Raw data.
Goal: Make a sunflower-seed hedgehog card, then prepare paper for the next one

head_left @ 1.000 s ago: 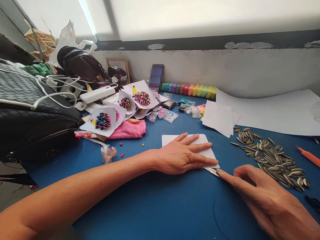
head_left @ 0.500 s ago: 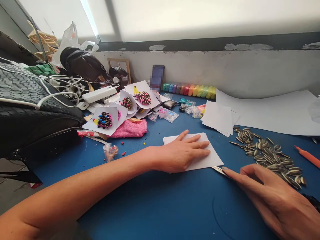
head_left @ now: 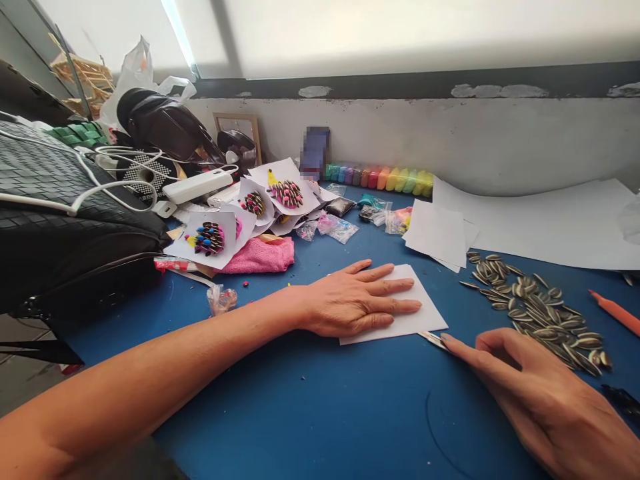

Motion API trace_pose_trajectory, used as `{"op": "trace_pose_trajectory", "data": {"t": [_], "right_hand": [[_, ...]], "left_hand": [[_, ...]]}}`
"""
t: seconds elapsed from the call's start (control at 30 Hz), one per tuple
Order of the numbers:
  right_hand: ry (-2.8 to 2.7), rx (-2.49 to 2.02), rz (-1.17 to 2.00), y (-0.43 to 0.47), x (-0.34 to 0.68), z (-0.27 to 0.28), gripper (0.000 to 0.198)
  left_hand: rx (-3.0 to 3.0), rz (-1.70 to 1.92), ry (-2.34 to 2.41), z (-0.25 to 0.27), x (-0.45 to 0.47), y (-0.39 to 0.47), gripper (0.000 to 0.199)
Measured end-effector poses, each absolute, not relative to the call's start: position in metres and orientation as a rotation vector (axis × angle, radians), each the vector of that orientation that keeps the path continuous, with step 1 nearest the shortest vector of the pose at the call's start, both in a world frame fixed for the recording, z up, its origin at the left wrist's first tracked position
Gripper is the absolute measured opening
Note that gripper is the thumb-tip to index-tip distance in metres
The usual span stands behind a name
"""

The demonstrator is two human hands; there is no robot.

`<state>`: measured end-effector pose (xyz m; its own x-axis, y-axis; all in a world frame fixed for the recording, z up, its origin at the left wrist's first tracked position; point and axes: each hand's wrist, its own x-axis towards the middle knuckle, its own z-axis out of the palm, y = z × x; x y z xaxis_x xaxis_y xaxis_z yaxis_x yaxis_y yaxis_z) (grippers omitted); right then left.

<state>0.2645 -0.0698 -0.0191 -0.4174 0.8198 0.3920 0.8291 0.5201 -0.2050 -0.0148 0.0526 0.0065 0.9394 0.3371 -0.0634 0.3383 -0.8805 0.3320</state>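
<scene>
My left hand lies flat with fingers spread on folded white paper in the middle of the table. A slim pointed metal blade is in my right hand, its tip at the paper's near edge, partly under it. My forefinger stretches along the blade, and its handle is hidden in my grip. Striped sunflower seeds lie in a loose heap just beyond my right hand.
Large white paper sheets and smaller cut sheets lie at the back right. An orange pen-like tool is at the right edge. Seed-decorated paper pictures, a pink cloth and a black bag crowd the left.
My left hand has shifted slightly left on the paper, its fingers more level. The blade tip has moved a little left along the paper's near edge with my right hand.
</scene>
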Motion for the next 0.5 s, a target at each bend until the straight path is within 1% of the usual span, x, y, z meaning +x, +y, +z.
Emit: {"op": "trace_pose_trajectory", "data": {"t": [0.33, 0.5], "right_hand": [[-2.354, -1.29, -0.083, -0.067, 0.257, -0.018, 0.041], [-2.358, -1.313, -0.048, -0.067, 0.254, -0.016, 0.043]], "left_hand": [[2.777, 0.019, 0.491, 0.004, -0.016, 0.053, 0.052], [2.775, 0.022, 0.488, 0.004, -0.016, 0.052, 0.053]]}}
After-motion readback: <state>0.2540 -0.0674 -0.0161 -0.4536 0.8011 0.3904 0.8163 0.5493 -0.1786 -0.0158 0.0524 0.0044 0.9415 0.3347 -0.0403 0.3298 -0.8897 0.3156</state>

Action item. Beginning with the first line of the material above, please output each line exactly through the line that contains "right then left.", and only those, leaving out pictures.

Completed exercise.
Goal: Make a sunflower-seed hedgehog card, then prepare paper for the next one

head_left @ 1.000 s ago: 
head_left @ 0.500 s ago: 
head_left @ now: 

Motion API trace_pose_trajectory, used as `{"op": "trace_pose_trajectory", "data": {"t": [_], "right_hand": [[_, ...]], "left_hand": [[_, ...]]}}`
"""
t: seconds elapsed from the call's start (control at 30 Hz), one per tuple
Order of the numbers:
  right_hand: ry (-2.8 to 2.7), rx (-2.49 to 2.02), rz (-1.17 to 2.00), y (-0.43 to 0.47), x (-0.34 to 0.68), z (-0.27 to 0.28), gripper (0.000 to 0.198)
  left_hand: rx (-3.0 to 3.0), rz (-1.70 to 1.92), ry (-2.34 to 2.41), z (-0.25 to 0.27), x (-0.45 to 0.47), y (-0.39 to 0.47), gripper (0.000 to 0.199)
Measured end-effector poses, each absolute, not relative to the call's start: position in metres and orientation as a rotation vector (axis × angle, radians), each the vector of that orientation that keeps the path continuous, with step 1 nearest the shortest vector of the pose at the call's start, both in a world frame fixed for the recording, z up, its origin at the left wrist's first tracked position
Gripper is the absolute measured opening
Note that gripper is the thumb-tip to index-tip distance in metres
The usual span stands behind a name
"""

The demonstrator is two human hands; there is no robot.

`<state>`: measured end-effector pose (xyz m; its own x-axis, y-axis; all in a world frame fixed for the recording, z up, its origin at the left wrist's first tracked position; point and axes: each hand's wrist, its own x-axis towards the middle knuckle, its own z-axis out of the palm, y = z × x; x y z xaxis_x xaxis_y xaxis_z yaxis_x yaxis_y yaxis_z) (grippers omitted); right then left.

The generated output is now complete.